▶ _WHAT YOU ARE ASKED TO DO_:
Among the lines below, a stretch begins at the one with "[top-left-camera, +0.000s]" and ends at the one with "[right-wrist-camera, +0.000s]". Repeat that stretch exactly, ends included.

── RECORDED DATA

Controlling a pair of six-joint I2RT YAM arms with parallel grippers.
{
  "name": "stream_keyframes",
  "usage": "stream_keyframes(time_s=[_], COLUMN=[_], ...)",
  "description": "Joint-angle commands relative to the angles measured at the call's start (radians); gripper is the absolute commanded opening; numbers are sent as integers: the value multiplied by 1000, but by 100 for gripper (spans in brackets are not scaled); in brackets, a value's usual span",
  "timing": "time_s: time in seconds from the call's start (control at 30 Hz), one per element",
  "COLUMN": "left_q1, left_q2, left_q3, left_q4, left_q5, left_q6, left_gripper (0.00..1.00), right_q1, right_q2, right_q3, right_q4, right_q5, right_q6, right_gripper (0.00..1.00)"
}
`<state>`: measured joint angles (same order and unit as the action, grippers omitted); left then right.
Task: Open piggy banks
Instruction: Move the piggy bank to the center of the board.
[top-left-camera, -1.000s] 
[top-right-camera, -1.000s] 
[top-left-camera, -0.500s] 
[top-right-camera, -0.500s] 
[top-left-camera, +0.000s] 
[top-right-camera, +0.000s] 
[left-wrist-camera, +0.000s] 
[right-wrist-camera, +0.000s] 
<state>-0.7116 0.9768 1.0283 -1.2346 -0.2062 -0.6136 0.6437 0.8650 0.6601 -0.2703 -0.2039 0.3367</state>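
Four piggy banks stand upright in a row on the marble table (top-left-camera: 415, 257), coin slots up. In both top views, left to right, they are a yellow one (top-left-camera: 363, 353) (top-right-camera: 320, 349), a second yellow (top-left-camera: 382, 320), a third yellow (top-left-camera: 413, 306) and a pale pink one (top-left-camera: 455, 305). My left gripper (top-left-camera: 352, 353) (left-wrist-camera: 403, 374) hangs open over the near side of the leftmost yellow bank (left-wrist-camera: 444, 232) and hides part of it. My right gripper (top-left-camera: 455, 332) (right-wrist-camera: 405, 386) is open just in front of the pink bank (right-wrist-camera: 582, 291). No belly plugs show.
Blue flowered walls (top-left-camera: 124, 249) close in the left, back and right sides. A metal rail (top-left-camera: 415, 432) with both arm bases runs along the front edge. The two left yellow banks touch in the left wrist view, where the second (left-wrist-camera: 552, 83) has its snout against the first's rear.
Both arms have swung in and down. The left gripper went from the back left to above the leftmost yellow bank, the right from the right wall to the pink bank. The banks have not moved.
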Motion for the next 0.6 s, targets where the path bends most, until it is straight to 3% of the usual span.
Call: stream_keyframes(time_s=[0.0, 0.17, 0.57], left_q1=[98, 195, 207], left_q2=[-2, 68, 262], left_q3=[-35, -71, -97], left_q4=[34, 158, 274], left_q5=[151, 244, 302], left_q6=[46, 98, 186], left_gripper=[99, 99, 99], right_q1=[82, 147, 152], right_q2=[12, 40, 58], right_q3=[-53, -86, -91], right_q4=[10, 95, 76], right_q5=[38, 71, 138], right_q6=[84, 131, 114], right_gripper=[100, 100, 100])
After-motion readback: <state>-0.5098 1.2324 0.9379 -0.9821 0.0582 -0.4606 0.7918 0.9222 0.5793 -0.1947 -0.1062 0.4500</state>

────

▶ _WORKED SOLUTION_:
[top-left-camera, +0.000s] 
[top-right-camera, +0.000s] 
[left-wrist-camera, +0.000s] 
[right-wrist-camera, +0.000s] 

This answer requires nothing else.